EXERCISE GOAL: Look through the material that follows and show every line with the string "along".

DATA SEGMENT:

# # #

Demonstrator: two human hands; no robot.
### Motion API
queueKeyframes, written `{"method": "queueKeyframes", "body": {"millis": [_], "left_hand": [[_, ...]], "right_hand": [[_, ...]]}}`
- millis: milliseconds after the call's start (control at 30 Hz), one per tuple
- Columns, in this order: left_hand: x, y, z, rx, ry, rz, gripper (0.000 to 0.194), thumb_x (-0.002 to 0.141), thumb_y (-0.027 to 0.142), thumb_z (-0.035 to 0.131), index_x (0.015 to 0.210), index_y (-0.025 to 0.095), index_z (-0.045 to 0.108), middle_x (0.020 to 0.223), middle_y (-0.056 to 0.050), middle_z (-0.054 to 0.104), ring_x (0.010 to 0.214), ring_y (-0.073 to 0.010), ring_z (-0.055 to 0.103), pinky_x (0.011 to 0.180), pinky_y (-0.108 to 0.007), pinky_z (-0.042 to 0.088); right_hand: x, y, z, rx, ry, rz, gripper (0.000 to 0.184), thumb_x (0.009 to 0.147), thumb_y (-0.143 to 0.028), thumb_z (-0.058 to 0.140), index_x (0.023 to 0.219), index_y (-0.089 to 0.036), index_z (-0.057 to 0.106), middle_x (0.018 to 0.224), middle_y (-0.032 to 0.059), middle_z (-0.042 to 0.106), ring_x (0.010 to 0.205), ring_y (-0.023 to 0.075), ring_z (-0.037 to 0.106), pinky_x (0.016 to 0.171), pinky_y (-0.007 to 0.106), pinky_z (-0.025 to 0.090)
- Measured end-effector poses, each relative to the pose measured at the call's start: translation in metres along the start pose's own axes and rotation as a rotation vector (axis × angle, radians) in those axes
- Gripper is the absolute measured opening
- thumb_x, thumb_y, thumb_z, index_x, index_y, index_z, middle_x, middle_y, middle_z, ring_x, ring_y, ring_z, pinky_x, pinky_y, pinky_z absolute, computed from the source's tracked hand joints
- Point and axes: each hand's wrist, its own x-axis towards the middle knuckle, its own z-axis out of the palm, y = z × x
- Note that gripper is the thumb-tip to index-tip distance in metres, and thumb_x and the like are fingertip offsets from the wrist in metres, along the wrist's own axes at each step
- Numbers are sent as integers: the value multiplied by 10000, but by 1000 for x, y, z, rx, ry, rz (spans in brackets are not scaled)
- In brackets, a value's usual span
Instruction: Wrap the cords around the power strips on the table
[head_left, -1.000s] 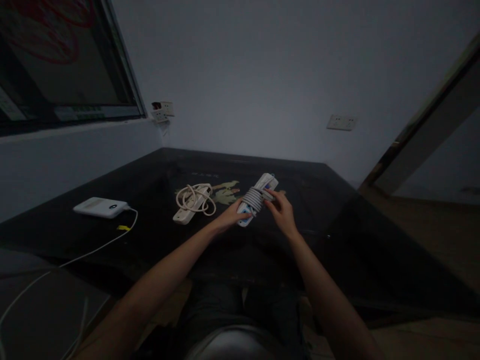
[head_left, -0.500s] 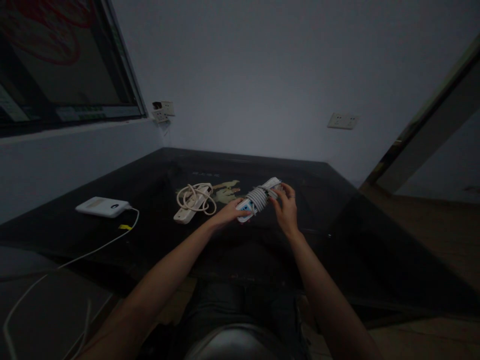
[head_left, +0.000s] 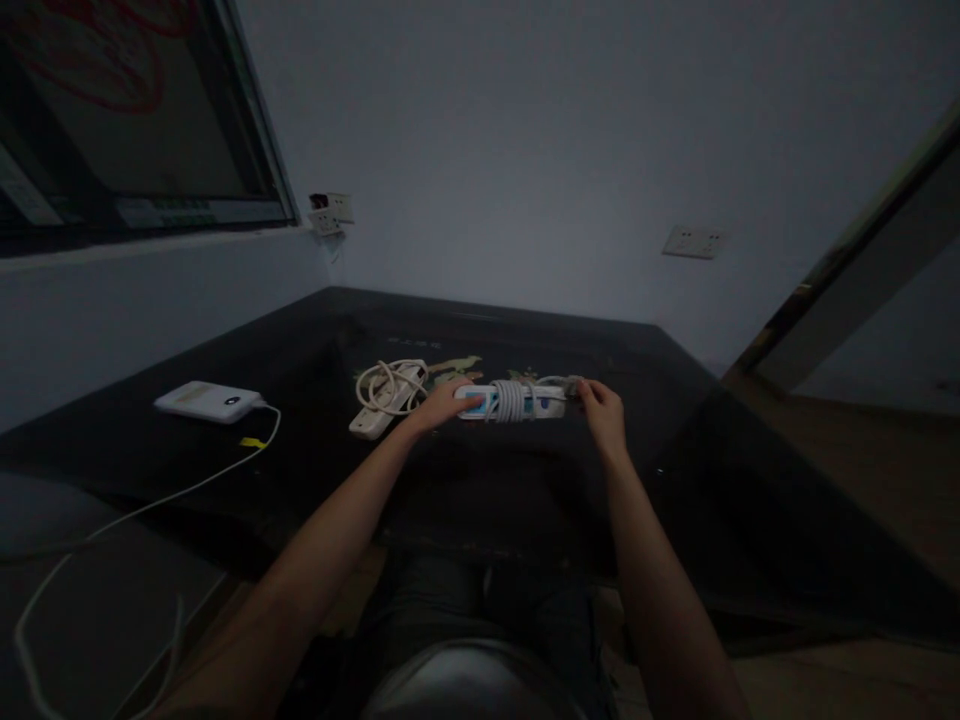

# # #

RESULT:
- Measured end-effector poses, each relative to the pose measured at the call's start: translation in metres along the start pose's own axes and rotation as a rotation vector (axis × angle, radians) in those axes
- Note that gripper is the thumb-tip to index-tip distance in metres, and thumb_x and the like are fingertip offsets from the wrist in metres, along the wrist's own axes at each step

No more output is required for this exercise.